Task brief:
Exact copy, no pictures: return all the data below as written.
:::
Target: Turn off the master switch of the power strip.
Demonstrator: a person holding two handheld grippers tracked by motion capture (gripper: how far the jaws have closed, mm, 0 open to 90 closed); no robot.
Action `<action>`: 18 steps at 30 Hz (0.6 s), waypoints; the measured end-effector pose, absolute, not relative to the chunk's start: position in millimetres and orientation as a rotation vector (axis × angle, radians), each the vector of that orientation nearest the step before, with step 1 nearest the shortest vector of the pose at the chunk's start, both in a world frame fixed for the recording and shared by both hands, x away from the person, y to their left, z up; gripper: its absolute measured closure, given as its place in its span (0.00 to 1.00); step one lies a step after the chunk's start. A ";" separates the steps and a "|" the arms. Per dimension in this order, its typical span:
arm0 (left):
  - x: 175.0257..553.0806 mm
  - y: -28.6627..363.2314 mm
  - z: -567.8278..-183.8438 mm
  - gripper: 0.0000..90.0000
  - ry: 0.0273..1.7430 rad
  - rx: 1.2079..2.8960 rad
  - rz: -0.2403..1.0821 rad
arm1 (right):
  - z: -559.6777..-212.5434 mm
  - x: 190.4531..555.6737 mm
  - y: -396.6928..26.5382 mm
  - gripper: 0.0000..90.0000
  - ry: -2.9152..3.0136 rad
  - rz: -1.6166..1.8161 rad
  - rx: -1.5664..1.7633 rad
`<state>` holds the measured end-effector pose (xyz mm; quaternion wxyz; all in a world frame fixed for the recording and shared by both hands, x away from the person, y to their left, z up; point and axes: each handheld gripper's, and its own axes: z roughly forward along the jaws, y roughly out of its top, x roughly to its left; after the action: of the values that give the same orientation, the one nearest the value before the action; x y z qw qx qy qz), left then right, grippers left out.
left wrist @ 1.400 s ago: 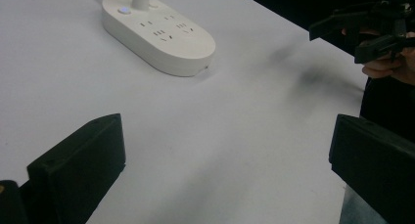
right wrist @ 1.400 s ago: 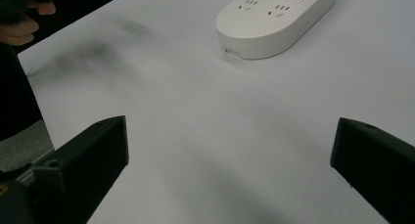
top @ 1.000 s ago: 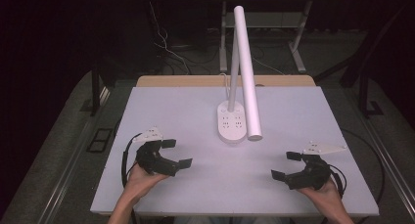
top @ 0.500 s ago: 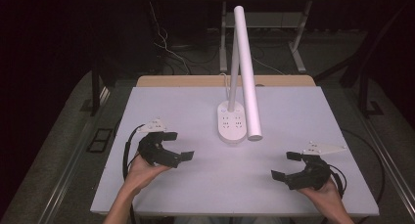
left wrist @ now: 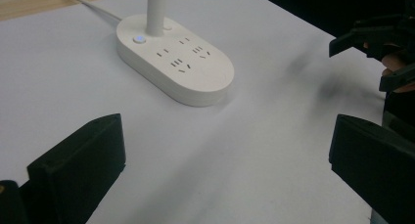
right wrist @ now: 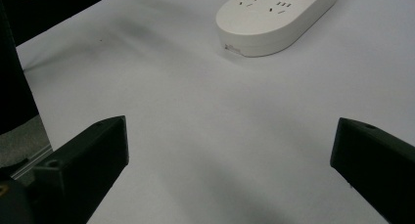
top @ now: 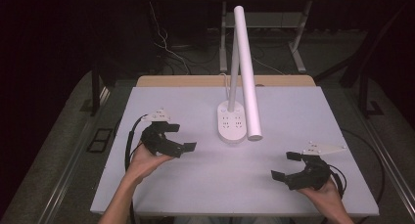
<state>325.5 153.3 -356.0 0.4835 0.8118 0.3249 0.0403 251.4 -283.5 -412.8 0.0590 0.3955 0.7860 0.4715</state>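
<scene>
Since a second ago the left gripper [top: 182, 137] has risen off the near part of the table and travelled forward and inward, toward the lamp's base; the right gripper [top: 286, 165] has kept its place near the front right edge.

The white oval plastic lamp base with socket slots in its top [top: 231, 126] sits about mid-table, slightly toward the far side. In the left gripper view the same base [left wrist: 176, 62] lies ahead and left of centre, with a small blue-lit round button [left wrist: 139, 39] beside the foot of the white upright stem [left wrist: 155, 11]. A long white cylindrical lamp head [top: 247, 72] slants from high at the back down to an end that hangs just right of the base (whether it touches the table cannot be told). A white cable [left wrist: 85, 6] runs from the base toward the pale wooden strip along the far edge [top: 186, 81].

The left gripper is near the base's left side but apart from it, jaws spread wide with nothing between them. The right gripper, well apart from the base, also has its jaws wide and empty; its own view shows the base [right wrist: 274, 16] ahead and to the right.

All rests on a matt white rectangular tabletop [top: 293, 111]. Dark floor with cables surrounds it.
</scene>
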 end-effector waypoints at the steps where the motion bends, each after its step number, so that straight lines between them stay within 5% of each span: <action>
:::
Written answer:
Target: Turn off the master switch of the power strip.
Demonstrator: a person holding two handheld grippers tracked by motion capture (gripper: how far the jaws have closed, mm, 0 open to 90 closed); no robot.
Action `<action>`: 18 steps at 30 Hz (0.6 s), waypoints; the measured end-effector pose, absolute, not relative to the chunk's start: position in millimetres and orientation as a rotation vector (axis × angle, radians), each the vector of that orientation nearest the step before, with step 1 nearest the shortest vector of the pose at the chunk's start, both in a world frame fixed for the recording and shared by both hands, x away from the person, y to their left, z up; gripper: its absolute measured closure, given as its place in its span (0.00 to 1.00); step one lies a step after the chunk's start. A ";" separates the steps and a "|" the arms. Per dimension in this order, its typical span:
arm0 (left):
  - x: 175.0257..553.0806 mm
  - y: -28.6627..363.2314 mm
  - z: -567.8278..-183.8438 mm
  - gripper: 0.0000..90.0000
  - ry: 0.0273..1.7430 rad
  - rx: 1.2079..2.8960 rad
  - rz: -0.2403..1.0821 rad
arm1 (right):
  - z: -559.6777..-212.5434 mm
  - x: 190.4531..555.6737 mm
  - y: -396.6928..26.5382 mm
  - gripper: 0.0000..90.0000
  - ry: -2.9152..3.0136 rad
  - rz: -1.6166..1.8161 rad
  - rx: -1.5664..1.7633 rad
`<state>` holds the measured end-effector pose (xyz mm; quaternion wxyz; all in a world frame fixed for the recording and shared by both hands, x away from the person, y to their left, z up; point and axes: each handheld gripper's, and its own axes: z roughly forward along the jaws, y roughly out of its top, x roughly to its left; after the action: of the values that give the same orientation, the one nearest the value before the action; x y z qw qx qy qz), left then right, grippers left out.
left wrist @ 1.400 s ago: 
right wrist @ 1.400 s ago: 
top @ 1.000 s ago: 
top @ 0.500 s ago: 
left wrist @ now: 
right wrist @ now: 
top @ now: 
<state>325.5 153.3 -356.0 0.4835 0.8118 0.3249 0.0403 251.4 -283.5 -412.8 0.0590 0.3955 0.7860 0.4715</state>
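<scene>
Since a second ago the left gripper [top: 182, 137] has risen off the near part of the table and travelled forward and inward, toward the lamp's base; the right gripper [top: 286, 165] has kept its place near the front right edge.

The white oval plastic lamp base with socket slots in its top [top: 231, 126] sits about mid-table, slightly toward the far side. In the left gripper view the same base [left wrist: 176, 62] lies ahead and left of centre, with a small blue-lit round button [left wrist: 139, 39] beside the foot of the white upright stem [left wrist: 155, 11]. A long white cylindrical lamp head [top: 247, 72] slants from high at the back down to an end that hangs just right of the base (whether it touches the table cannot be told). A white cable [left wrist: 85, 6] runs from the base toward the pale wooden strip along the far edge [top: 186, 81].

The left gripper is near the base's left side but apart from it, jaws spread wide with nothing between them. The right gripper, well apart from the base, also has its jaws wide and empty; its own view shows the base [right wrist: 274, 16] ahead and to the right.

All rests on a matt white rectangular tabletop [top: 293, 111]. Dark floor with cables surrounds it.
</scene>
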 end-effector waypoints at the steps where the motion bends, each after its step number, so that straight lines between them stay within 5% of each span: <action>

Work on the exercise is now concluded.